- WORK ORDER: Your task is to print all of the data word for word.
====================
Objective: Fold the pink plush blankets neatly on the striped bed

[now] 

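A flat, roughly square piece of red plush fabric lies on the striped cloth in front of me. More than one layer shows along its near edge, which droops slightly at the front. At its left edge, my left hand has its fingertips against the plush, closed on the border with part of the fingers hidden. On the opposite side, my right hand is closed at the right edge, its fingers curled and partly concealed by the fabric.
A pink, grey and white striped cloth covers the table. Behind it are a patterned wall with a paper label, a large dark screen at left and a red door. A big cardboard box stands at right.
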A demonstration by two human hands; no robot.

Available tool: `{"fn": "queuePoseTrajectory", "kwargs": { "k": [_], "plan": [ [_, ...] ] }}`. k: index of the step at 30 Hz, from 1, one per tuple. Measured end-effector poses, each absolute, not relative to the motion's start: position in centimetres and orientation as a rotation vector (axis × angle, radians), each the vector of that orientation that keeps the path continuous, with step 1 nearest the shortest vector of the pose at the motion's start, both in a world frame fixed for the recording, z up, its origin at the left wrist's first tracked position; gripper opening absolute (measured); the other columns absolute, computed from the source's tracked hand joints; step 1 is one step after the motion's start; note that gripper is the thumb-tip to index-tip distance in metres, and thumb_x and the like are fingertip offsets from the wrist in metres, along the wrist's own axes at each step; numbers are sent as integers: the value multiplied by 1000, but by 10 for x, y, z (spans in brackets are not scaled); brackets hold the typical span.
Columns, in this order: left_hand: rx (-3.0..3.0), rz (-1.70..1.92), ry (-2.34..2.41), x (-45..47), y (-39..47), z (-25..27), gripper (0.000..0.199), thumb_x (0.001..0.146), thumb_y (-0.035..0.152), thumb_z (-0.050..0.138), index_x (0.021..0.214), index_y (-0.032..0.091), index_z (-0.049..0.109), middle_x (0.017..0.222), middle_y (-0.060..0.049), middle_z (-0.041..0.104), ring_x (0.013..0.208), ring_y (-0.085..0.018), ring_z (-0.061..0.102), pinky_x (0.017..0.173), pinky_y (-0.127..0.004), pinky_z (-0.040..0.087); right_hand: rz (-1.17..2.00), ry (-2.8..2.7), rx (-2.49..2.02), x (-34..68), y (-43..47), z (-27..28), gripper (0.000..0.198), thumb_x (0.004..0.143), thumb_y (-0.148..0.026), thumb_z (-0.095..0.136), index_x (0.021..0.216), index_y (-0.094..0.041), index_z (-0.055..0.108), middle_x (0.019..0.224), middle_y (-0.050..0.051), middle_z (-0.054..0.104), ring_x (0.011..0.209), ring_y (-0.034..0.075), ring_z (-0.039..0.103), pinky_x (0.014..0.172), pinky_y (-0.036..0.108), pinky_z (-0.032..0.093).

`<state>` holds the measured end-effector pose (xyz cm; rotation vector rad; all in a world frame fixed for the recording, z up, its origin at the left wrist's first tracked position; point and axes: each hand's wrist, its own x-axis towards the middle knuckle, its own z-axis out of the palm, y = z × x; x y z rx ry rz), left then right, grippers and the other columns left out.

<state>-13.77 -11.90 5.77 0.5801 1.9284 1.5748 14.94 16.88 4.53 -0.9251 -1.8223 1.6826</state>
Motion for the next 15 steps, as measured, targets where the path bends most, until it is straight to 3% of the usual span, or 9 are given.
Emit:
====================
- PROBLEM SOLUTION:
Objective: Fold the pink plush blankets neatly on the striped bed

[now] 

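A flat, roughly square piece of red plush fabric lies on the striped cloth in front of me. More than one layer shows along its near edge, which droops slightly at the front. At its left edge, my left hand has its fingertips against the plush, closed on the border with part of the fingers hidden. On the opposite side, my right hand is closed at the right edge, its fingers curled and partly concealed by the fabric.
A pink, grey and white striped cloth covers the table. Behind it are a patterned wall with a paper label, a large dark screen at left and a red door. A big cardboard box stands at right.
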A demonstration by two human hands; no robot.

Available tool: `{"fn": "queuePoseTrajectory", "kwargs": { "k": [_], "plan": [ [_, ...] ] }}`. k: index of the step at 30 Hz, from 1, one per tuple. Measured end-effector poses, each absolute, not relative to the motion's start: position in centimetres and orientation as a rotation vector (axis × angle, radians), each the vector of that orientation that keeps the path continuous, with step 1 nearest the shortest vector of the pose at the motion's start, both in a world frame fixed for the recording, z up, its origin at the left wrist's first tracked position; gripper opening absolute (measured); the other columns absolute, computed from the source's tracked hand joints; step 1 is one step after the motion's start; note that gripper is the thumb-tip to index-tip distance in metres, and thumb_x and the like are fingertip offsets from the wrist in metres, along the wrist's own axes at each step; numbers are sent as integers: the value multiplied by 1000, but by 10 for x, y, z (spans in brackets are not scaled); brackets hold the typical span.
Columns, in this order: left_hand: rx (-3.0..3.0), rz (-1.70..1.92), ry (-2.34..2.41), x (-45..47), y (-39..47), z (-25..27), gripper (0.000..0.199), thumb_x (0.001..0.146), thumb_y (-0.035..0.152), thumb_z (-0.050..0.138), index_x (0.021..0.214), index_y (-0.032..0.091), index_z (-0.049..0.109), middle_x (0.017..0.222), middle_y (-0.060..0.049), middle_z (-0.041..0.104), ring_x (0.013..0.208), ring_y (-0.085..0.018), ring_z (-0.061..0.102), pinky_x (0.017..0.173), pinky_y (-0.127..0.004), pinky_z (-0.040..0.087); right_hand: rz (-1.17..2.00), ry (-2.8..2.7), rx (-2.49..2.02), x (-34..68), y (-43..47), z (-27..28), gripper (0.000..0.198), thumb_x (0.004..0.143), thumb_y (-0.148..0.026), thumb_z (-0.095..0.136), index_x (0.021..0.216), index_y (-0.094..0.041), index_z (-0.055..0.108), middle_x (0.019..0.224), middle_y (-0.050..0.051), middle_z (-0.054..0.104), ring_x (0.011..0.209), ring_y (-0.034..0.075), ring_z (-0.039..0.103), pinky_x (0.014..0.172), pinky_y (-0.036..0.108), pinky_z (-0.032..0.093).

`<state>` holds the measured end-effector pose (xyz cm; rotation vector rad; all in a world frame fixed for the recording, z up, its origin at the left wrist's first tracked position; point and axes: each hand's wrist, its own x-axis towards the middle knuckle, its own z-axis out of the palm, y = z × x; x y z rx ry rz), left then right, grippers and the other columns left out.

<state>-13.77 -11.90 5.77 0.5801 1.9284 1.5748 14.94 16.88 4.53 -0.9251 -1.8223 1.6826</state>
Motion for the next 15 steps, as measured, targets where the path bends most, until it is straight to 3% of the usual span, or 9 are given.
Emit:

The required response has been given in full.